In the listing below, a line holding "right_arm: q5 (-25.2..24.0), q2" and a line holding "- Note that" mark the range. Retype both exactly, with all lines between them.

>>>>

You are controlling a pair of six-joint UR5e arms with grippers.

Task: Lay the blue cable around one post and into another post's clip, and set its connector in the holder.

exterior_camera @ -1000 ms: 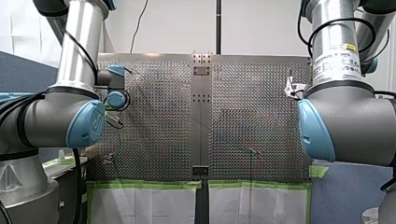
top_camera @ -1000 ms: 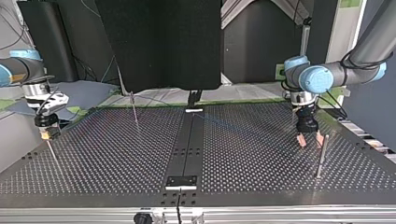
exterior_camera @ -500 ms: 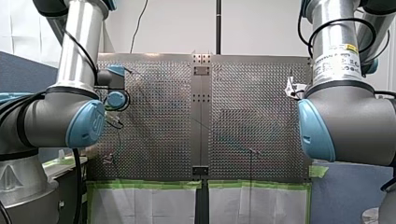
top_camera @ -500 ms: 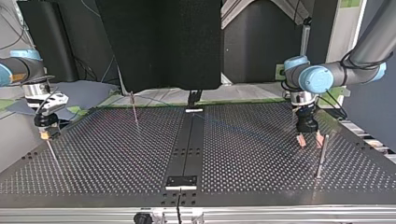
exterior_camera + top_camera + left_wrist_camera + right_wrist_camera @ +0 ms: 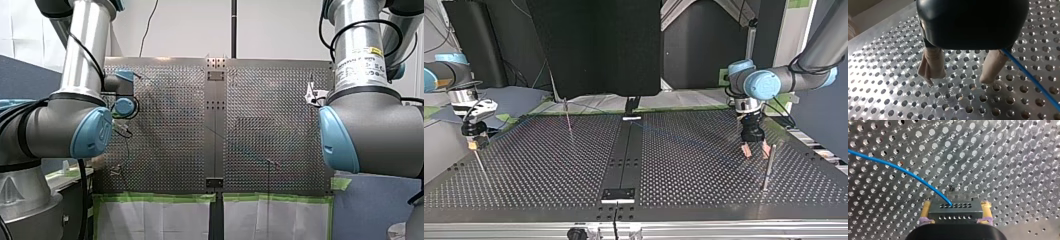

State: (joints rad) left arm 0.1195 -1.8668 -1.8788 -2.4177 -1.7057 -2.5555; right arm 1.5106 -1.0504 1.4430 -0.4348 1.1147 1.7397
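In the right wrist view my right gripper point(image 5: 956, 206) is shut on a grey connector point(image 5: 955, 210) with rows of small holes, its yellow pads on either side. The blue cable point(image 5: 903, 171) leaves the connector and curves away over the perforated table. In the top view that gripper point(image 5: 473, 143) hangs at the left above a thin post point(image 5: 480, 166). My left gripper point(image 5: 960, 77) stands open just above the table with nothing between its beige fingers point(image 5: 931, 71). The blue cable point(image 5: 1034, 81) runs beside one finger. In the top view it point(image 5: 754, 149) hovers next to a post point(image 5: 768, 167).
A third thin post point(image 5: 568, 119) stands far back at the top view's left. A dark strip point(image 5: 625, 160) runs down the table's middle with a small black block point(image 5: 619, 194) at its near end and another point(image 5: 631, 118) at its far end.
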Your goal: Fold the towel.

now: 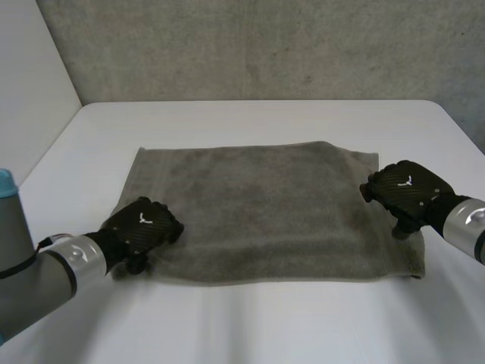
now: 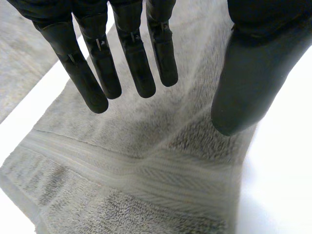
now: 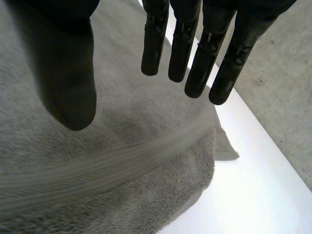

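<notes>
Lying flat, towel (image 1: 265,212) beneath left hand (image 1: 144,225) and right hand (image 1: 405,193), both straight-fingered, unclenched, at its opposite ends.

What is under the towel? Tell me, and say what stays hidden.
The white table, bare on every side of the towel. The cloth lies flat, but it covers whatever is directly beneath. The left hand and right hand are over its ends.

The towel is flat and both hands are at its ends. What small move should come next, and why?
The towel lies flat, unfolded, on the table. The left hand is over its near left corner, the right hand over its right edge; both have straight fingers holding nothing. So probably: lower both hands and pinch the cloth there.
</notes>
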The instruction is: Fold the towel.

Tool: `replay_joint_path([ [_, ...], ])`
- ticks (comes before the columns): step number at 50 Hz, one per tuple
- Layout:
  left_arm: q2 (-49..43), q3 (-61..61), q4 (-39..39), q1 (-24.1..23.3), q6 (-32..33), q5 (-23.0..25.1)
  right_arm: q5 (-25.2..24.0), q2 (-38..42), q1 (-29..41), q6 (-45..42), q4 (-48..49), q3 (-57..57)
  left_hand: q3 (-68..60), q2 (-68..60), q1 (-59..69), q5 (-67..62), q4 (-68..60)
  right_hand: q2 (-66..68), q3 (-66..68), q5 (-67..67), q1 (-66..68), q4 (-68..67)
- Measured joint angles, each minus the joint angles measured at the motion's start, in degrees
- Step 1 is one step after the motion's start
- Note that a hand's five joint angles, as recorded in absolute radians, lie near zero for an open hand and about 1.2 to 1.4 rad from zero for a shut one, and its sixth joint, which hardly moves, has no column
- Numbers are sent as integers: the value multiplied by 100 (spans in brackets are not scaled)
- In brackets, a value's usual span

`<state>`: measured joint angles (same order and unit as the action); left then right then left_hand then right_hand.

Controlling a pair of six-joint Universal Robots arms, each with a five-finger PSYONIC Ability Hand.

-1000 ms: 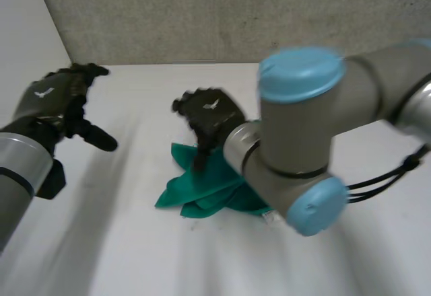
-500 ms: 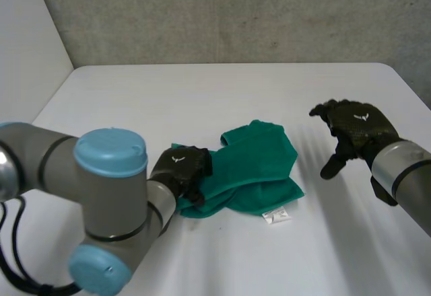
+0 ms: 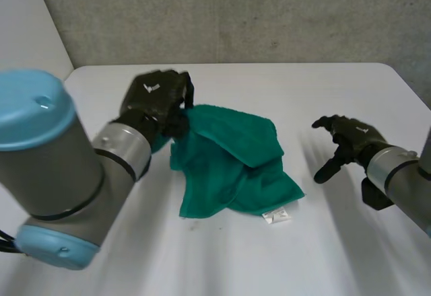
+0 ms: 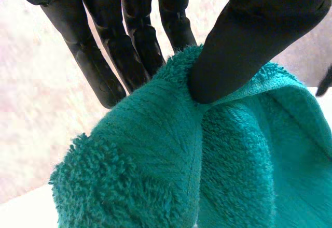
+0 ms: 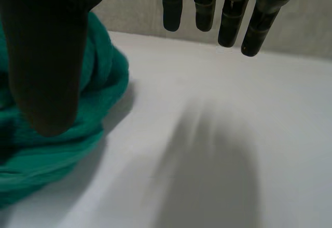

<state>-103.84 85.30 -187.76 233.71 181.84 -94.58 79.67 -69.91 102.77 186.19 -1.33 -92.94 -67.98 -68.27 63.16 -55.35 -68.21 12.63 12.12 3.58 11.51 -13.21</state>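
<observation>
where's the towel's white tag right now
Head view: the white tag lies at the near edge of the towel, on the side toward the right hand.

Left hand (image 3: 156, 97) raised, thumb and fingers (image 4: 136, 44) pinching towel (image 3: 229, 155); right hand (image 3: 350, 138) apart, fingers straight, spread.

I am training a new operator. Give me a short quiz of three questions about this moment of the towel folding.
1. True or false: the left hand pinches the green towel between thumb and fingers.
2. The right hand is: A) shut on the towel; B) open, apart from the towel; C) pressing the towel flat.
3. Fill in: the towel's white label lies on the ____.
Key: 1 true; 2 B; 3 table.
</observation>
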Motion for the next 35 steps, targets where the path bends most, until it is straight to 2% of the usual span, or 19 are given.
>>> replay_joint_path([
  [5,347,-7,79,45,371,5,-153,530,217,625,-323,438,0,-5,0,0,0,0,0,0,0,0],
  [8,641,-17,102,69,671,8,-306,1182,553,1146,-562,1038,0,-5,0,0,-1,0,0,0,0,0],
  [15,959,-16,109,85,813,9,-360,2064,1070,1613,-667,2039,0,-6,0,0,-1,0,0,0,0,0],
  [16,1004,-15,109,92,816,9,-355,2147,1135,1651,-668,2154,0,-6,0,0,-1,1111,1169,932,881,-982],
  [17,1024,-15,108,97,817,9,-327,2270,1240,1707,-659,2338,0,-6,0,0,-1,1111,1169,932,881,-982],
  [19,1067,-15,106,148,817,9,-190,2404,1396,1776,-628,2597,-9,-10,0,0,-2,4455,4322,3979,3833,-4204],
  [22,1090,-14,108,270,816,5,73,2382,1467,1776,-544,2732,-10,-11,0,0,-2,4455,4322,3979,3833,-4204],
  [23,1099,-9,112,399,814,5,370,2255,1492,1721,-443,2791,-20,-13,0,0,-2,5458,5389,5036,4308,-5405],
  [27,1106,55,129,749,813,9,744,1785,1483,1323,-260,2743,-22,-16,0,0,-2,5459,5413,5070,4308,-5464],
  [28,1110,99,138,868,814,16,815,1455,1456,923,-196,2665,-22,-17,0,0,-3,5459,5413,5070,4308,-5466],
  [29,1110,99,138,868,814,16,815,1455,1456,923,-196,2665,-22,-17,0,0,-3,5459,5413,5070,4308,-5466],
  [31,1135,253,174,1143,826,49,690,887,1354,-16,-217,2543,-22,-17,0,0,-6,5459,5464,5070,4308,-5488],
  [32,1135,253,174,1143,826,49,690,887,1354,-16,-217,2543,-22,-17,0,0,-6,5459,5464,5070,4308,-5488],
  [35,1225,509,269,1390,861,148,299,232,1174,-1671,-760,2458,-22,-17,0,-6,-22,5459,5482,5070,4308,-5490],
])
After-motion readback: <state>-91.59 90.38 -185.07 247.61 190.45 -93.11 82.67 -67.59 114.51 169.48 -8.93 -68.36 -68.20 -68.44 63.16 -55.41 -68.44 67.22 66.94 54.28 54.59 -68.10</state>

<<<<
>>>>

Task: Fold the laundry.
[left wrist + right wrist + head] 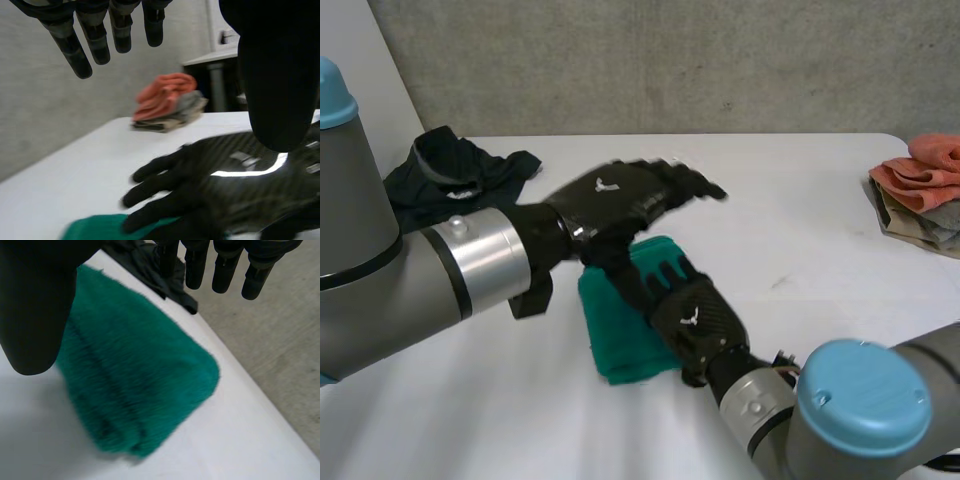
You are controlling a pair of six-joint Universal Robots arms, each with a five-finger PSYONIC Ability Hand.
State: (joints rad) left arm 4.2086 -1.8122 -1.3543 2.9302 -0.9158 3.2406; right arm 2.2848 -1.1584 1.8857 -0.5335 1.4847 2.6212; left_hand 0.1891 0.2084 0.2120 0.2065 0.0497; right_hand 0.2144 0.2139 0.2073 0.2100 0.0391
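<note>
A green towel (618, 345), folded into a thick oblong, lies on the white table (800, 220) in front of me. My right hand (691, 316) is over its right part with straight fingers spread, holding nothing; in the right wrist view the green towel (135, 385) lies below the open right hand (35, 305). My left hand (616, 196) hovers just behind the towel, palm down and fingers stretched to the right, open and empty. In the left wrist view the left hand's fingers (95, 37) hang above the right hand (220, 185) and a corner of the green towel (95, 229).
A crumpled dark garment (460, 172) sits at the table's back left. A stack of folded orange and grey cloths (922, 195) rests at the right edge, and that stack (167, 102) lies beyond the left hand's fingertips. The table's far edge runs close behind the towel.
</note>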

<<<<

• **Response to the task**
  right_arm: q5 (-25.2..24.0), q2 (-38..42), q1 (-29..41), q6 (-45..42), q4 (-48..49), q3 (-57..57)
  left_hand: q3 (-68..60), q2 (-68..60), q1 (-59..69), q5 (-67..62), q4 (-68..60)
  right_hand: q2 (-66..68), q3 (-66..68), q5 (-67..67), q1 (-66..68), q4 (-68..67)
- Measured joint angles, each minus the joint angles measured at the motion's start, in degrees
- Step 1 is one step after the motion's start
- Note that a hand's five joint angles, as recorded in absolute radians, lie near zero for an open hand and about 1.2 to 1.4 rad from zero for a shut one, and its sixth joint, which hardly moves, has no column

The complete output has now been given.